Honshu (Japon)

- La Nature sacrée -

Quelle perception avons-nous de la Nature ? Nature nourricière ? Nature fragile ou puissante ? Nature sacrée ?

De cette perception découle irrémédiablement la relation que nous avons avec elle ; l’exploiter, lui emprunter, la protéger, la combattre, la vénérer.

 

Au cours de notre périple, nous avons eu la chance d’observer et d’échanger autour du caractère sacré de la Nature.

Elle est source d’inspiration pour les arabesques et les motifs figurés dans les arts de l’Islam en Asie Centrale. Elle est à la fois crainte et vénérée dans les villages perchés d’Himalaya au Népal où les géants de roche, de neige et de glace rappellent fréquemment leur totipotence aux Hommes qui s’y aventurent. Elle est esthétisée dans les pensées holistiques du bouddhisme prônant la fusion de l’Homme et du Cosmos. En Inde, elle est encore quelquefois sacrifiée sur l’autel des temples hindouistes, mais c’est parce qu’elle est perçue comme un véritable don, une offrande à la hauteur des exigences des dieux et, en ce sens, elle est respectée. Elle est illustrée et glorifiée à travers le dieu singe, éléphant et bien d’autres encore. Et puis, elle est même sacralisée quand il s’agit de ne pas exploiter ou tuer un animal, comme les vaches par exemple.

 

Mais c’est au détour d’un temple, ici au Japon, que nous avons senti le besoin de réfléchir sur le caractère sacré de la Nature.

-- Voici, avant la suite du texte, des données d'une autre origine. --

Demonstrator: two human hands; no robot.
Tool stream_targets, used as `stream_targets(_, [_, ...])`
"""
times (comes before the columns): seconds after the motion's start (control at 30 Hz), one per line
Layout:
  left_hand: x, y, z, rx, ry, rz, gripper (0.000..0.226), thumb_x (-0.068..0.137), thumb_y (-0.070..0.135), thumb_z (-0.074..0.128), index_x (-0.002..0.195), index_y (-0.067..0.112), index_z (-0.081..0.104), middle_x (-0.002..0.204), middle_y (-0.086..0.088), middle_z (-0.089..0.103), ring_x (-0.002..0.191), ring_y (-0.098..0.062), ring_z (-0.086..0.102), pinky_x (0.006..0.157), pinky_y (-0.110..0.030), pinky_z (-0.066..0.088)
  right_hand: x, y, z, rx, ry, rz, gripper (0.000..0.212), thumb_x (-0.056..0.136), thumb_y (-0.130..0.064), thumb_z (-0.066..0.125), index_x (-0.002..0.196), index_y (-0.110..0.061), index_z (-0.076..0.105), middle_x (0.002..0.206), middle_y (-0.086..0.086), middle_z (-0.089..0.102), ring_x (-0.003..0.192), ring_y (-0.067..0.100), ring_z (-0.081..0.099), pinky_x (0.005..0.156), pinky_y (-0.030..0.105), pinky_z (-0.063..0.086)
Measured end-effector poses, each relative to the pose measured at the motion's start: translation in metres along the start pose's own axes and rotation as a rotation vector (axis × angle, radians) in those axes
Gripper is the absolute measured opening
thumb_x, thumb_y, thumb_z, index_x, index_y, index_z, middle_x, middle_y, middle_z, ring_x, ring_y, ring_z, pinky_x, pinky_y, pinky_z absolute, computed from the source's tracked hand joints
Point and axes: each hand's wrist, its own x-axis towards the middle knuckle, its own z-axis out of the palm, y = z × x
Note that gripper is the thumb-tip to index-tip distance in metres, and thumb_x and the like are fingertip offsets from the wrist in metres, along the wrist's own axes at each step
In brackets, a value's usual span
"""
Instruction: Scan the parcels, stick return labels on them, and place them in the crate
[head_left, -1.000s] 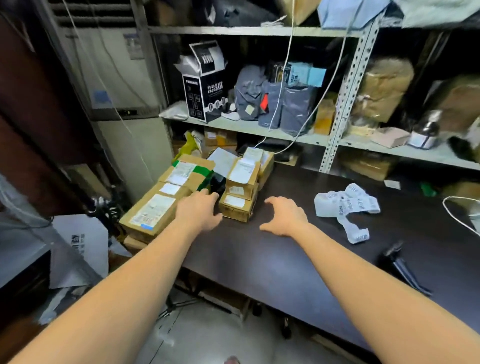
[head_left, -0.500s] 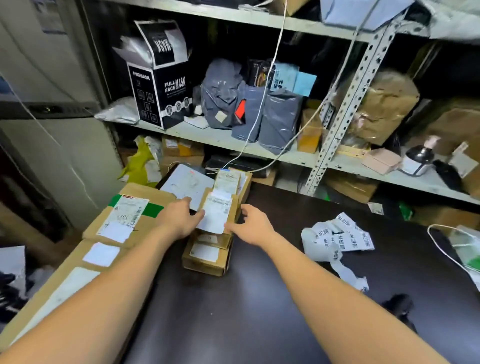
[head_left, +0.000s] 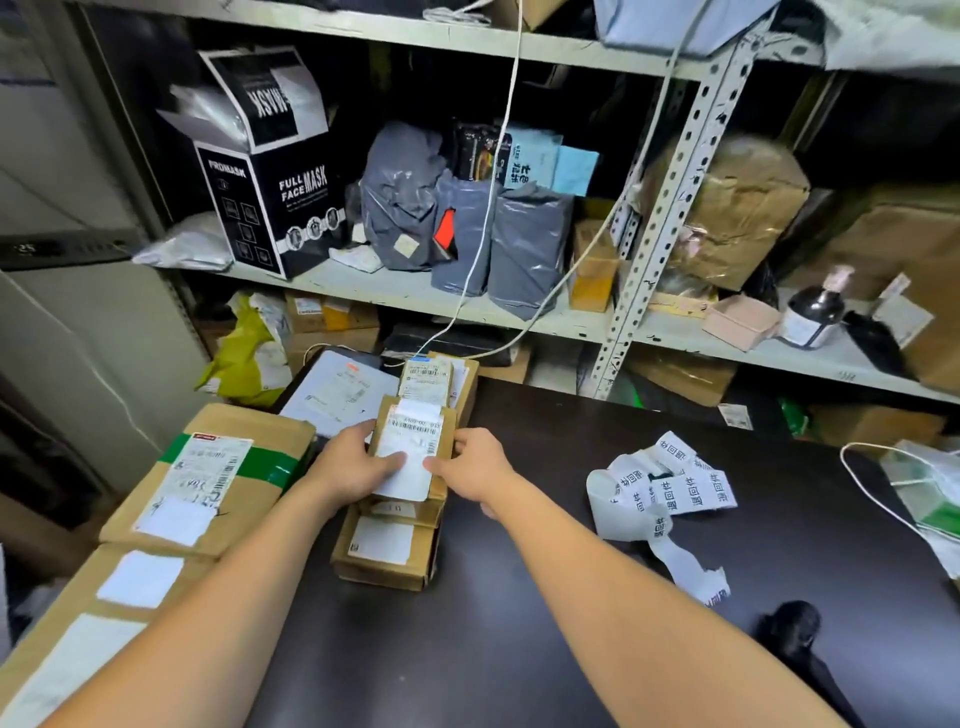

Bien que bouddhiste, le temple Eihei-ji laisse transparaître des éléments shintoïstes. Il n’est en effet pas rare que les japonais mélangent ces croyances dans leur quotidien. Le shintoïsme est une religion animiste dont le concept majeur attribue à la nature un caractère divin. Ainsi, une pierre, une constellation, le vent ou encore le Mont Fuji sont sacrés et les croyants prônent un sentiment de communion avec les forces de la nature.

La sérénité qui se dégageait de ce lieu, littéralement traduit par « Temple de la paix », est indescriptible tant la nature semblait envelopper cette construction humaine d’une douceur apaisante.

 

Nous avons retrouvé cette sérénité dans plusieurs lieux de culte en terre nipponne.

Au milieu des rizières, en pleine ville de Kyoto, là où la main de l’Homme a tout transformé, on trouve soudain un îlot de cèdres centenaires épargnés car à cet endroit c’est la place du sacré.

Ce noyau préservé autour de la Nature rongée par l‘Homme nous procure un sentiment de perplexité. Car l’espoir palpable d’une Nature protégée par des croyances ancestrales qui perdureront certainement dans le temps se confronte à la colère d’une destruction massive de la Nature réduite à sa valeur économique.

 

À l’heure où les experts indiquent que la moitié des espèces vivantes pourrait disparaître d’ici un siècle et l’entièreté des forêts tropicales d’ici 50 à 70 ans au rythme actuel de la déforestation[1], il est urgent de changer notre perception de la Nature et lui redonner son caractère sacré.

Par là, il ne s’agit pas d’insuffler des croyances animistes là où elles ont disparu, mais de réenchanter la Nature, lui redonner tout son éclat pour peut-être restaurer le respect que nous lui devons.

Réinventons une représentation de la Nature faisant place au sacré, une Nature dont les valeurs intrinsèques dépassent ses valeurs monétaires. Une Nature complexe mais belle, parfois destructrice mais toujours vitale, respectée pour ce qu’elle est.